Alsumaria adds that an attack on a Baghdad home left 10 women and 4 men dead, an armed clash in Mosul left 1 rebel dead and two Iraqi soldiers injured, and they update the toll on the Kia mini-bus bombing noting 1 dead and seven injuredFars News Agency reports 1 corpse was discovered by Camp Ashraf.  AFP insists that the Baghdad home was a brothel.  They provide no quotes from neighbors maintaining that and, after the attack, they weren't allowed to enter the home so apparently AFP's confessing to visiting it before the attack?  They note, "Soldiers and police mainly armed with Kalashnikov assault rifles and pistols cordoned off the site, which was visited by high-ranking officers."  Considering the stigma attached to prostitution in Iraq, I'm always amazed at how glibly some outlets are when it comes to making that charge about the just murdered.  They don't even wait a day.  They can't ever prove it, but it's apparently the thing to say when women die: "Prostitute."  Since they're so comfortable with it, maybe the need get off their little asses and start reporting on who is visiting these alleged brothels?  Or would that take all the fun out of their smearing dead women?  And note, it's not an even an 'allegation,' it's presented as fact.  Because smearing Iraqis -- especially dead Iraqis -- has always been a favorite hobby of the western press.

Can AFP explain how, the day the women died, the 'news' agency is able to say they were prostitutes?  Were their johns AFP correspondents?

If not, what are they basing it on?  Hearsay.  Imagine that, Iraq might be just like every other country on the face of the earth in that it has nosy and judgmental neighbors.

The neighbors don't know anything, they've just formed judgments.  Like the Iraqis who attacked the LGBT community formed judgments.  No one deserves to be harmed or attacked for the 'crime' of falling in love.  But not only did it happen, some of the targeted men and women weren't even gay or lesbian.  But they got targeted because of small minded, nosy neighbors.

Why AFP would want to help that along is beyond me.

But let's assume for just one second that the women in that house 'entertained' men.  That still doesn't mean they were prostitutes.  They might not have been willing sex-workers, they may have been the victims of human trafficking.

If that is the case, then AFP not only besmirched their reputations, AFP also allowed these women to be defined by the very criminals who trafficked them.  Maybe in light of the State Dept's report today, AFP can take a look at that?  And among the misconceptions mentioned in the report that AFP might want to consider in light of their 'reporting'?  Try this one:

 “She’s free to come and go.” Popular images of human trafficking include dramatic kidnappings and people held under lock and key.

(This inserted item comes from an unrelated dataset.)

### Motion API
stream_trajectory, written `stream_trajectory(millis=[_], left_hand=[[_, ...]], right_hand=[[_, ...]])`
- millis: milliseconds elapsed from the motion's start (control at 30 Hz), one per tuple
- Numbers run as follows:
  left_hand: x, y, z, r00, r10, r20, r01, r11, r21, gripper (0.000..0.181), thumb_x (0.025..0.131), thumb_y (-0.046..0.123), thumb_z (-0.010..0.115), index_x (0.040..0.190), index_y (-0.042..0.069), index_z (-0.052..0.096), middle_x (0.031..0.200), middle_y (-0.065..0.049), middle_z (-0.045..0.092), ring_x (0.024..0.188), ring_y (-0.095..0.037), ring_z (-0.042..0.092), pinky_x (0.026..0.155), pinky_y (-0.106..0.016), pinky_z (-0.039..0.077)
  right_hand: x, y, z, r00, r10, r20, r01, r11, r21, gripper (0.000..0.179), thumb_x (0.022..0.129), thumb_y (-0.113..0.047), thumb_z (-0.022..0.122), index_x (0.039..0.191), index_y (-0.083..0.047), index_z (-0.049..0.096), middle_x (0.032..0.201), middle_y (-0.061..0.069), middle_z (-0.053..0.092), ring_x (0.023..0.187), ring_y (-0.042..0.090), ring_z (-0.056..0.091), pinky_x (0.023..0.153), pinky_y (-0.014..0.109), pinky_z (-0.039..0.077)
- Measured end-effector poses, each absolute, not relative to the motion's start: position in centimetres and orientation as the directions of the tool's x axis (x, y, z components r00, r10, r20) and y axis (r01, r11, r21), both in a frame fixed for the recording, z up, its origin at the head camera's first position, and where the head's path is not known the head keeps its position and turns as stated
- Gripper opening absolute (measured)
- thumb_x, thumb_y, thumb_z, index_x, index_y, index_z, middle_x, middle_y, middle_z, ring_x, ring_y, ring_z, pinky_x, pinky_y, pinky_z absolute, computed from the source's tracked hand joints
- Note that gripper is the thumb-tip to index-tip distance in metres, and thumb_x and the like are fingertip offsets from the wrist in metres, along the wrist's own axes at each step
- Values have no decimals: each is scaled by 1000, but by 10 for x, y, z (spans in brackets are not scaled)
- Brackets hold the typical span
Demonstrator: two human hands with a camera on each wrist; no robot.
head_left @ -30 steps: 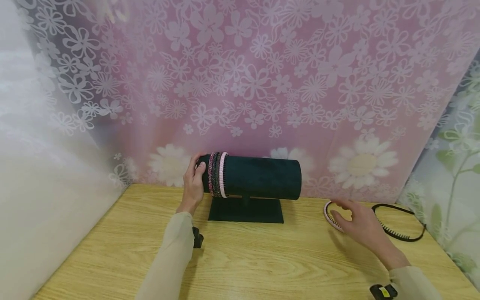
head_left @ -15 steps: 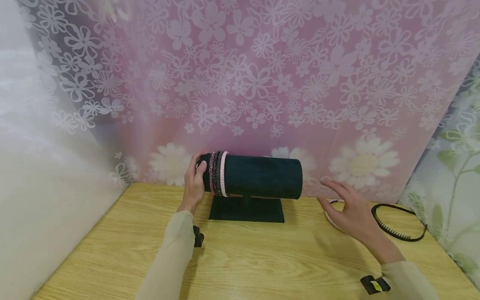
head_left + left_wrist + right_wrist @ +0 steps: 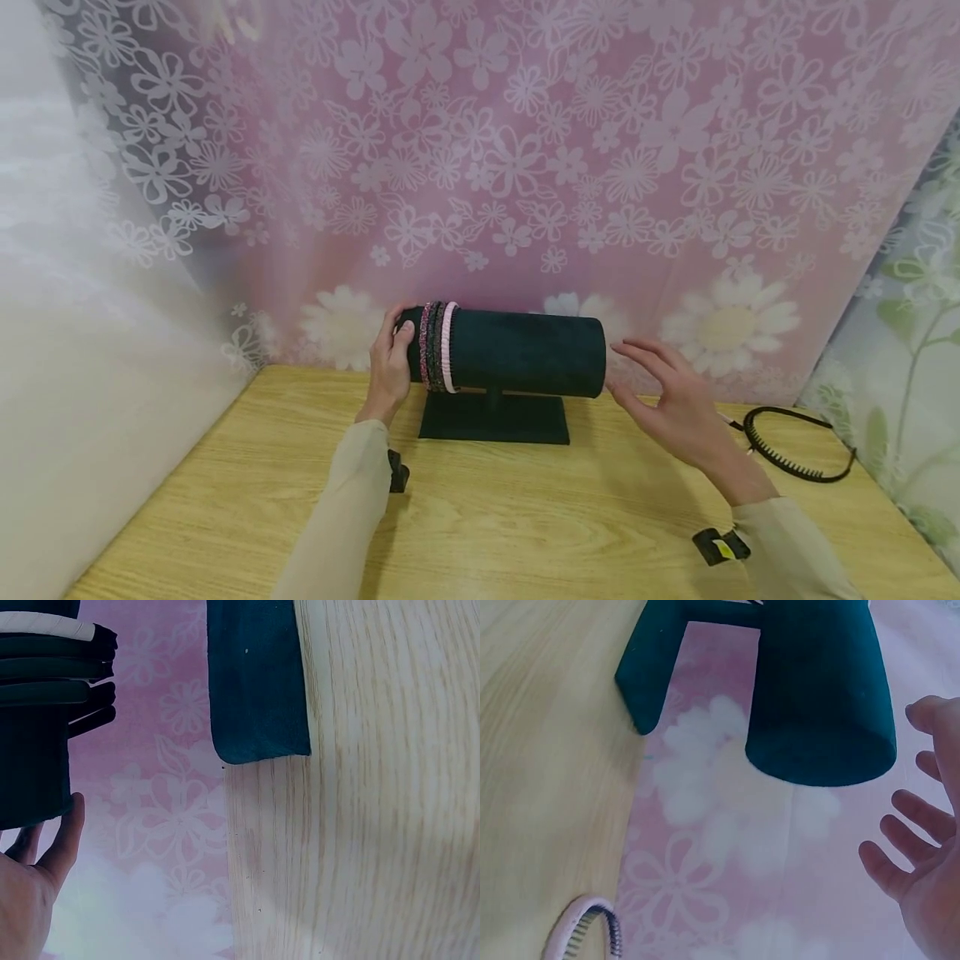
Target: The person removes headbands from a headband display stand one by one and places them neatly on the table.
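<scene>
A dark green velvet headband display stand stands on the table, its roll lying sideways. Around the roll's left part sit a pink headband, a dark beaded headband and a reddish sparkly headband. My left hand grips the left end of the roll, thumb in front, other fingers partly hidden behind. By the roll's right end is my right hand, fingers spread and holding nothing; in the right wrist view a gap shows between fingers and roll. Another pink headband lies on the table, mostly hidden by that hand in the head view.
A black toothed headband lies at the right of the wooden table. Behind the stand hangs a pink flowered curtain, close to the roll. Pale cloth walls flank the table.
My right hand has moved left from above the pink headband on the table to beside the roll's right end, fingers still extended. The left hand stays on the roll.
</scene>
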State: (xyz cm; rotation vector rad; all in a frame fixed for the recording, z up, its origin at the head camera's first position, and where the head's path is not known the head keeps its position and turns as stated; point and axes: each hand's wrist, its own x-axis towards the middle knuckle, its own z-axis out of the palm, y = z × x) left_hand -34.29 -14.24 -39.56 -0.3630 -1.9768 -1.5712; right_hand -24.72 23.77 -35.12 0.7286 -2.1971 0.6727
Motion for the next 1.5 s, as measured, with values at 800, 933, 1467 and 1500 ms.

More common, but less visible, methods of control include psychological coercion, debt bondage, withholding of documents and wages, and threats of harm. As in domestic abuse cases, observing a person out in public or taking public transportation does not mean that she is free from the effective control of her trafficker.

(By the way, we were being kind May 22nd. Since we're addressing it again, the author of that report was W.G. Dunlop.)